- Written by: Rainer Werner Fassbinder
- Directed by: Rainer Werner Fassbinder
- Starring: Vitus Zeplichal Elke Aberle Alexander Allerson Erni Mangold Johanna Hofer
- Music by: Peer Raben
- Country of origin: West Germany
- Original language: German

Production
- Cinematography: Michael Ballhaus Ernst Schmid
- Running time: 104 minutes

Original release
- Release: 23 March 1976

= I Only Want You to Love Me =

I Only Want You to Love Me (Ich will doch nur, daß ihr mich liebt) is a 1976 West German television movie written and directed by Rainer Werner Fassbinder, and starring Vitus Zeplichal and Elke Aberle.

== Plot ==
Peter Trepper (Vitus Zeplichal) is a young man who is serving ten years in prison for committing an impulsive murder.

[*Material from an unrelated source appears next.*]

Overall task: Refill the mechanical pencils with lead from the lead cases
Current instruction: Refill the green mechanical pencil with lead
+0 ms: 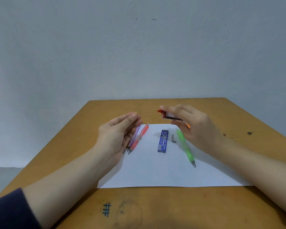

A psychologist (Erika Runge) interviews him to learn his motive and life history. Peter has a loveless childhood in the home of his innkeeper parents (Alexander Allerson and Erni Mangold). Despite his obedience and good works, he fails to win their acceptance. Hastily, Peter marries his girlfriend Erika (Elke Aberle) and relocates to Munich, where he continues his quixotic efforts to gain approval, especially from his new wife. He pressures himself to work long hours while spending money lavishly, leading to constant stress over debts. When Peter loses his job, he finally snaps, striking and strangling a bartender (Janos Gönczöl) who reminds him of his own father.

== Cast ==
- Vitus Zeplichal : Peter
- Elke Aberle : Erika
- Alexander Allerson : Peter's father
- Erni Mangold : Peter's mother
- Johanna Hofer : Erika's grandmother
- Katharina Buchhammer : Ulla
- Wolfgang Hess : Construction foreman
- Armin Meier : Construction company manager
- Erika Runge : Psychologist
- Ulrich Radke : Erika's father
- Annemarie Wendl : Erika's mother
- Janos Gönczöl : Bartender
- Edith Volkmann : Bartender's wife
- Robert Naegele : Apartment manager
- Axel Ganz : Usher
- Inge Schulz : Mrs. Emmerich
- Heinz H. Bernstein : Furniture salesman
- Helga Bender : Saleswoman
- Adi Gruber : Postal clerk
- Heide Ackermann : Knitting machine saleswoman
- Sonja Neudorres : Jeweler
- Reinhard Brex : Businessman
- Lilo Pempeit : Elderly woman at post office

== Production ==
The film was shot in 25 days between November and December 1975 and broadcast by the ARD television network on March 23, 1976. The movie was commissioned by ARD's affiliate Westdeutsche Rundfunk Köln (WDR) and produced by Bavaria Atelier GmbH, the predecessor of Bavaria Film. The production of I Only Want You to Love Me cost roughly 800,000 Deutsche Marks.

The screenplay is based on a true story from the book Lebenslänglich - Protokolle aus der Haft (English: Life – Transcripts Behind Bars) by Klaus Antes, Christiane Ehrhardt, and Heinrich Hannover (Munich, 1972).